Karlin S, Mrázek J, Campbell A M
Department of Mathematics, Stanford University, CA 94305-2125, USA.
Nucleic Acids Res. 1996 Nov 1;24(21):4263-72. doi: 10.1093/nar/24.21.4263.
The complete Haemophilus influenzae genome (1.83 Mb, Rd strain) provides opportunities for characterizing global genomic inhomogeneities and for detecting important sequence signals. Along these lines, new methods for identifying frequent words (oligonucleotides and/or peptides) and their distributions are applied to the H.influenzae genome with some comparisons and contrasts made with frequent words of other bacterial genomes. Three major classes of frequent oligonucleotides stand out: (i) oligos related to the familiar uptake signal sequences (USSs), AAGTGCGGT (USS+) and its inverted complement (USS-), (ii) multiple tetranucleotide iterations and (iii) intergenic dyad sequences (ISDs) found as AAGCCCACCCTAC and its dyad form. The USS+ and USS- occur in almost equal counts, are remarkably evenly spaced around the genome, and appear predominantly in the same reading frame of protein coding domains (USS+ translated to Ser-Ala-Val, USS- translated to Thr-Ala-Leu). These observations suggest that USSs contribute to global genomic functions, for example, in replication and/or repair processes, or as membrane attachment sites, or as sequences helping to pack DNA. The long tetranucleotide iterations, virtually unique to H.influenzae (i.e., unknown in other prokaryotes), through polymerase slippage during replication and/or homologous recombination may produce subpopulations expressing alternative proteins. The 13 bp frequent IDS words, invariably intergenic, occur mostly in clusters and provide potential for complex secondary structures suggesting that these sequences may be important signals for regulating the activity of their flanking genes. The frequent oligopeptides of H.influenzae are principally of two kinds--those induced by oligonucleotide frequent words (USSs, tetranucleotide iterations), and those associated with ATP or GTP binding sites that are generally composed of three motifs: the A-box which contributes to delineating the binding pocket; the B-box which functions in hydrolysis; and the C-box whose function is unknown. The A-box occurs fairly universally in prokaryotes and eukaryotes. The B- and C-motifs appear to be specialized to various functional groups (e.g., transport, recombination, chaperone activity). Other putative motifs correspond to homologs of Escherichia coli motifs, for example, are associated with proteins of transcriptional processing, aminoacyl-tRNA synthetases and proteins functioning in electron transfer.
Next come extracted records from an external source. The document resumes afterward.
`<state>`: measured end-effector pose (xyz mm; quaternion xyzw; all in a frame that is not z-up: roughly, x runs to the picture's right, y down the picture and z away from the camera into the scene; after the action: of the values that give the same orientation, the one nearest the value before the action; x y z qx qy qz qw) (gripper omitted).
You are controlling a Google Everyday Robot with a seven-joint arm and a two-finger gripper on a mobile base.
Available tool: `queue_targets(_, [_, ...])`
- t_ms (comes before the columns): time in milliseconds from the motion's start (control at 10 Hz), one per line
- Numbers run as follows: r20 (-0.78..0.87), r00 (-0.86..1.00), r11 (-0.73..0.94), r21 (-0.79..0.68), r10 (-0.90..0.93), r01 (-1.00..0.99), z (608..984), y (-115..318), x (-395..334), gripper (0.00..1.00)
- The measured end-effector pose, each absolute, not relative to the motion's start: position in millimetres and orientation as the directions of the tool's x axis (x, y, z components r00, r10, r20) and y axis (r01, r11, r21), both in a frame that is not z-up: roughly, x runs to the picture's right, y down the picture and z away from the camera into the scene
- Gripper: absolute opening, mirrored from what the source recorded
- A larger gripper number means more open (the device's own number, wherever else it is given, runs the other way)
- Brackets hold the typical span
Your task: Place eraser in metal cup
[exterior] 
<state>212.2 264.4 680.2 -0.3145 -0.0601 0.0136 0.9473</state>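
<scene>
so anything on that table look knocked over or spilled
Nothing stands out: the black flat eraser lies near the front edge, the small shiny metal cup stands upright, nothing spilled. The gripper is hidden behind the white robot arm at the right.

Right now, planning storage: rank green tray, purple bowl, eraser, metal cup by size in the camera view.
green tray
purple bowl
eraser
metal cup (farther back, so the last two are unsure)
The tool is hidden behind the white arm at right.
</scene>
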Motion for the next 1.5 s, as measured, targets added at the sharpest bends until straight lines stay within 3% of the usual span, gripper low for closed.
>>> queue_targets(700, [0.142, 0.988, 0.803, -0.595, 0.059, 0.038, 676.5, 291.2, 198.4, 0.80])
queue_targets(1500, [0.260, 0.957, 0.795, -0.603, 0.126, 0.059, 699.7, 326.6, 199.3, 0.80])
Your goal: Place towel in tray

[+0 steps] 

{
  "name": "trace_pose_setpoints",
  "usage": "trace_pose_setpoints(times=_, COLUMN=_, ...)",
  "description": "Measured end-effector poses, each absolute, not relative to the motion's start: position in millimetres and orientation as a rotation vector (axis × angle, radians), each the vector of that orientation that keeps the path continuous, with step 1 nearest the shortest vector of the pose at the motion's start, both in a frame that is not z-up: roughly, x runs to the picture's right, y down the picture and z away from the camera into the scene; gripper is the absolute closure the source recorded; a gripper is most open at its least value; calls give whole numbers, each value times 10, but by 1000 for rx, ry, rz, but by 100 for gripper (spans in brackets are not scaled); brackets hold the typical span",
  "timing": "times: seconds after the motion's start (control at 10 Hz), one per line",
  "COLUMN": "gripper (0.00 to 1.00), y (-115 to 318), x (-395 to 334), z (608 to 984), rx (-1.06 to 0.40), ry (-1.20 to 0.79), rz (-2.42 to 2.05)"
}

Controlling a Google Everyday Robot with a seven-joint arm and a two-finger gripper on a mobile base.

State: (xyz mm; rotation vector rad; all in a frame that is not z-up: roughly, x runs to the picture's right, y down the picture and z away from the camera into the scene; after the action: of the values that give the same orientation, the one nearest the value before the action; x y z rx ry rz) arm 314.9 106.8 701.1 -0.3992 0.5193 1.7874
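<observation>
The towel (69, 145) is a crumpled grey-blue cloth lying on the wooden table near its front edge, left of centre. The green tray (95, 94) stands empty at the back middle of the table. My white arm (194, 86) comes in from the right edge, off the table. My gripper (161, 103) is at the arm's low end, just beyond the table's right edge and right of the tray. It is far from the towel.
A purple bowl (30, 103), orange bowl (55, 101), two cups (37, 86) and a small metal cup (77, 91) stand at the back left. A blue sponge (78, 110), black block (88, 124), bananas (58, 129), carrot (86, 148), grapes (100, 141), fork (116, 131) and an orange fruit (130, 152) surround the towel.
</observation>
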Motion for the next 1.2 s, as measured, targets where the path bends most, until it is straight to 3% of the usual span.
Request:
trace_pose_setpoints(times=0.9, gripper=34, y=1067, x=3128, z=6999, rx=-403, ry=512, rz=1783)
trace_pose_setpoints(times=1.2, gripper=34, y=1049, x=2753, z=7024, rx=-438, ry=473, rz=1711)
完整的流感嗜血杆菌基因组(1.83 Mb,Rd菌株)为表征全球基因组不均匀性和检测重要序列信号提供了机会。沿着这些思路,用于识别频繁出现的单词(寡核苷酸和/或肽)及其分布的新方法被应用于流感嗜血杆菌基因组,并与其他细菌基因组的频繁出现的单词进行了一些比较和对比。三类主要的频繁出现的寡核苷酸脱颖而出:(i)与熟悉的摄取信号序列(USSs)相关的寡核苷酸,AAGTGCGGT(USS+)及其反向互补序列(USS-),(ii)多个四核苷酸重复序列,以及(iii)作为AAGCCCACCCTAC及其二元形式发现的基因间二元序列(ISDs)。USS+和USS-出现的次数几乎相等,在基因组周围分布非常均匀,并且主要出现在蛋白质编码域的相同阅读框中(USS+翻译为Ser-Ala-Val,USS-翻译为Thr-Ala-Leu)。这些观察结果表明,USSs有助于全球基因组功能,例如在复制和/或修复过程中,或作为膜附着位点,或作为有助于包装DNA的序列。长的四核苷酸重复序列几乎是流感嗜血杆菌所特有的(即在其他原核生物中未知),通过复制过程中的聚合酶滑动和/或同源重组可能产生表达替代蛋白质的亚群。13 bp的频繁出现的IDS单词总是基因间的,大多成簇出现,并提供了形成复杂二级结构的潜力,这表明这些序列可能是调节其侧翼基因活性的重要信号。流感嗜血杆菌频繁出现的寡肽主要有两种——由寡核苷酸频繁出现的单词(USSs、四核苷酸重复序列)诱导的那些,以及与ATP或GTP结合位点相关的那些,这些结合位点通常由三个基序组成:有助于界定结合口袋的A框;在水解中起作用的B框;以及功能未知的C框。A框在原核生物和真核生物中相当普遍地出现。B基序和C基序似乎专门针对各种功能组(例如运输、重组、伴侣活性)。其他推定的基序对应于大肠杆菌基序的同源物,例如,与转录加工蛋白、氨酰-tRNA合成酶和在电子传递中起作用的蛋白相关。